### What the task asks
Set down each line of the data exactly, but not the pictures.

(Beginning of Supplied data)

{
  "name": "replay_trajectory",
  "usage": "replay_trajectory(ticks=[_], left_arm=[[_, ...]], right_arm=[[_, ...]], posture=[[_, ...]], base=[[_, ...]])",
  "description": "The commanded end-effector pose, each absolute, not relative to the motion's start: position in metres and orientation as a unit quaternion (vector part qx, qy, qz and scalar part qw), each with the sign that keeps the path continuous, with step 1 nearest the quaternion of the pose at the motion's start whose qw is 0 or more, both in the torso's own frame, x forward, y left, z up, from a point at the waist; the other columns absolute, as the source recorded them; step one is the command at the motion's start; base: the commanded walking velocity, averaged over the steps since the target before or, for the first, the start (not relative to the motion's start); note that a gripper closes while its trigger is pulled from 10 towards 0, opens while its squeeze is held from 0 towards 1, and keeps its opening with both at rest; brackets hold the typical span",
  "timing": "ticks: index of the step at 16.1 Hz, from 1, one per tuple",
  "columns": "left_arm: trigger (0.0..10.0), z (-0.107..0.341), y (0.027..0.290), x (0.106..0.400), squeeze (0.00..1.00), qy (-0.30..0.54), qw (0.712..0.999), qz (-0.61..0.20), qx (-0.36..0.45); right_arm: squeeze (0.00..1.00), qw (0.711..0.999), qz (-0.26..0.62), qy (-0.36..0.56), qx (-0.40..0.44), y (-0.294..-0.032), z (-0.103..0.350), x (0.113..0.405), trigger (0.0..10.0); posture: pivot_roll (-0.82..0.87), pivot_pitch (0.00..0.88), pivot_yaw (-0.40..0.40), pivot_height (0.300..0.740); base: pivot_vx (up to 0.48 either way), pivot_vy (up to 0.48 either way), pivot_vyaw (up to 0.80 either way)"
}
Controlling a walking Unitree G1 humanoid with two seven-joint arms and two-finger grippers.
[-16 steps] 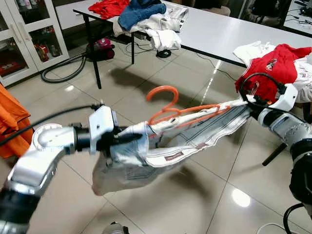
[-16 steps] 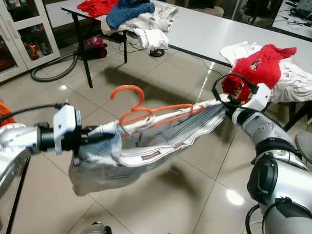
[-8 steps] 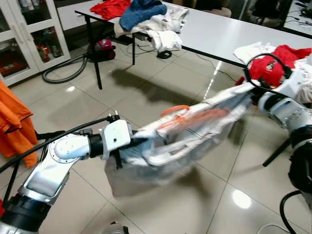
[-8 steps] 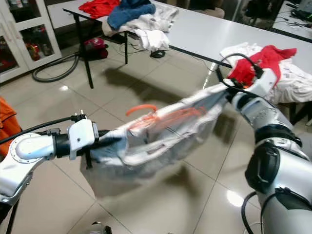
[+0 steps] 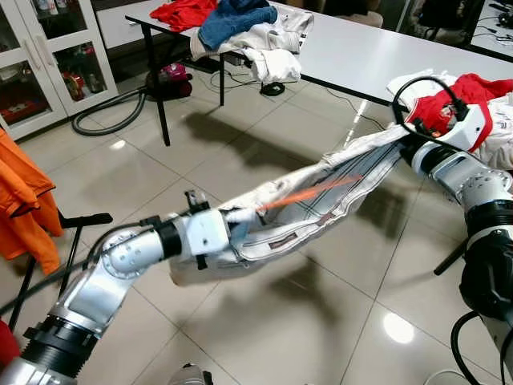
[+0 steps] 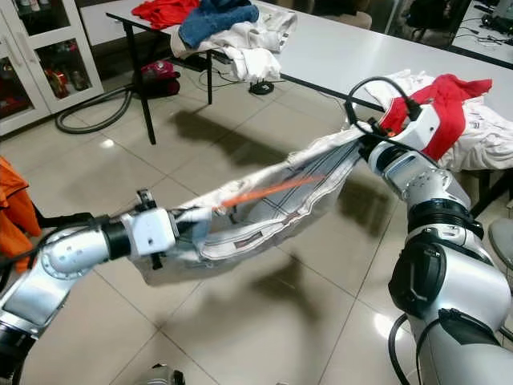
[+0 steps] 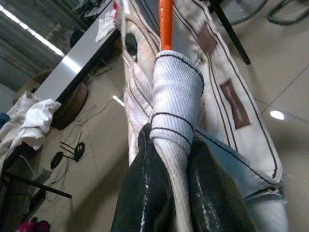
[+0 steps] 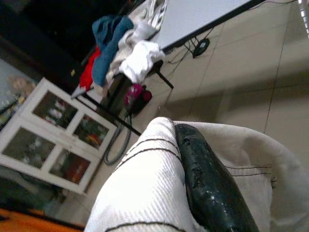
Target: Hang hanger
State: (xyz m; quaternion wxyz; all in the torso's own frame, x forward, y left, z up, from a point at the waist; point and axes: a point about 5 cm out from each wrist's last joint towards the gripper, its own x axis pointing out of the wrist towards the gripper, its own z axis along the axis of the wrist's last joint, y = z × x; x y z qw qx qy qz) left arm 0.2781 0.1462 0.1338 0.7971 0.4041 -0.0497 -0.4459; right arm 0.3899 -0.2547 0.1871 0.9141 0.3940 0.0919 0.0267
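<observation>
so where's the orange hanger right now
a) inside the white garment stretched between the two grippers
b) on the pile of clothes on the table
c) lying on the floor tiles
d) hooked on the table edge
a: the orange hanger shows as a bar within the white garment, which the left gripper and right gripper hold stretched in the air.

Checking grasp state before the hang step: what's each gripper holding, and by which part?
Both hold one whitish garment with an orange hanger inside. Left gripper pinches a bunched ribbed end; right gripper clamps the opposite ribbed end. The garment sags between them.
</observation>
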Motion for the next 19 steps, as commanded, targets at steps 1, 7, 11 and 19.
replay_trajectory(ticks=[1,7,11,19], left_arm=[[10.0,0.129,0.149,0.282,0.0,-0.037,0.793,-0.428,0.433],[10.0,0.12,0.156,0.303,0.0,0.005,0.8,-0.351,0.487],[10.0,0.118,0.165,0.313,0.0,0.036,0.821,-0.3,0.484],[10.0,0.154,0.182,0.308,0.0,-0.031,0.86,-0.269,0.432]], right_arm=[[0.0,0.914,0.037,0.045,0.401,-0.257,0.216,0.395,0.0],[0.0,0.896,0.104,0.069,0.427,-0.218,0.221,0.39,0.0],[0.0,0.896,0.125,0.058,0.421,-0.211,0.237,0.386,0.0],[0.0,0.935,0.033,0.109,0.336,-0.247,0.184,0.364,0.0]], posture=[[-0.12,0.0,-0.066,0.74],[-0.13,0.0,-0.064,0.74],[-0.13,0.0,-0.066,0.74],[-0.13,0.0,-0.079,0.74]], base=[[0.0,0.0,0.0],[0.0,0.0,0.0],[0.0,0.0,0.0],[0.0,0.0,0.0]])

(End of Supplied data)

### Exercise answer
{
  "name": "replay_trajectory",
  "usage": "replay_trajectory(ticks=[_], left_arm=[[_, ...]], right_arm=[[_, ...]], posture=[[_, ...]], base=[[_, ...]])",
  "description": "The commanded end-effector pose, each absolute, not relative to the motion's start: position in metres and orientation as a unit quaternion (vector part qx, qy, qz and scalar part qw), each with the sign that keeps the path continuous, with step 1 nearest the quaternion of the pose at the motion's start whose qw is 0 or more, both in the torso's own frame, x forward, y left, z up, from a point at the waist; the other columns absolute, as the source recorded them; step one is the command at the motion's start; base: the commanded walking velocity, averaged over the steps since the target before or, for the first, the start (not relative to the motion's start); note that a gripper closes while its trigger is pulled from 10 towards 0, opens while its squeeze is held from 0 towards 1, and keeps its opening with both at rest; brackets hold the typical span",
  "timing": "ticks: index of the step at 16.1 Hz, from 1, one per tuple",
  "columns": "left_arm: trigger (0.0..10.0), z (-0.107..0.341), y (0.027..0.290), x (0.106..0.400), squeeze (0.00..1.00), qy (-0.30..0.54), qw (0.712..0.999), qz (-0.61..0.20), qx (-0.36..0.45); right_arm: squeeze (0.00..1.00), qw (0.711..0.999), qz (-0.26..0.62), qy (-0.36..0.56), qx (-0.40..0.44), y (-0.294..-0.032), z (-0.103..0.350), x (0.113..0.405), trigger (0.0..10.0); posture: pivot_roll (-0.82..0.87), pivot_pitch (0.00..0.88), pivot_yaw (-0.40..0.40), pivot_height (0.300..0.740); base: pivot_vx (up to 0.48 either way), pivot_vy (up to 0.48 either way), pivot_vyaw (up to 0.80 either way)"
}
Controlling a walking Unitree G1 humanoid with two seven-joint arms and two-finger grippers.
[-16 steps] 
[-16 steps] 
[-8 steps] 
[-8 steps] 
[+0 steps] 
[+0 steps] 
[+0 steps] 
[+0 steps] 
Target: Hang hanger
State: (xyz m; quaternion wxyz; all in the torso's own frame, x forward, y left, z up, from a point at the waist; point and axes: a point about 5 cm out from each wrist's last joint towards the gripper, its own x axis pointing out of the wrist towards the gripper, its own z axis along the axis of the wrist's last joint, y = z × x; x y z qw qx qy qz) left arm 0.2781 0.1462 0.1338 0.7971 0.4041 -0.0497 -0.4459; right arm 0.3899 -0.2547 0.1871 0.9141 0.3940 0.0919 0.0267
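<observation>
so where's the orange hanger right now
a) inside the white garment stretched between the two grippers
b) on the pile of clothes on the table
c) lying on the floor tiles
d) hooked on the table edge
a: the orange hanger shows as a bar within the white garment, which the left gripper and right gripper hold stretched in the air.

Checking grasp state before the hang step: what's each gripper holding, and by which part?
Both hold one whitish garment with an orange hanger inside. Left gripper pinches a bunched ribbed end; right gripper clamps the opposite ribbed end. The garment sags between them.
</observation>
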Motion for the next 19 steps, as commanded, targets at steps 1, 7, 11 and 19.
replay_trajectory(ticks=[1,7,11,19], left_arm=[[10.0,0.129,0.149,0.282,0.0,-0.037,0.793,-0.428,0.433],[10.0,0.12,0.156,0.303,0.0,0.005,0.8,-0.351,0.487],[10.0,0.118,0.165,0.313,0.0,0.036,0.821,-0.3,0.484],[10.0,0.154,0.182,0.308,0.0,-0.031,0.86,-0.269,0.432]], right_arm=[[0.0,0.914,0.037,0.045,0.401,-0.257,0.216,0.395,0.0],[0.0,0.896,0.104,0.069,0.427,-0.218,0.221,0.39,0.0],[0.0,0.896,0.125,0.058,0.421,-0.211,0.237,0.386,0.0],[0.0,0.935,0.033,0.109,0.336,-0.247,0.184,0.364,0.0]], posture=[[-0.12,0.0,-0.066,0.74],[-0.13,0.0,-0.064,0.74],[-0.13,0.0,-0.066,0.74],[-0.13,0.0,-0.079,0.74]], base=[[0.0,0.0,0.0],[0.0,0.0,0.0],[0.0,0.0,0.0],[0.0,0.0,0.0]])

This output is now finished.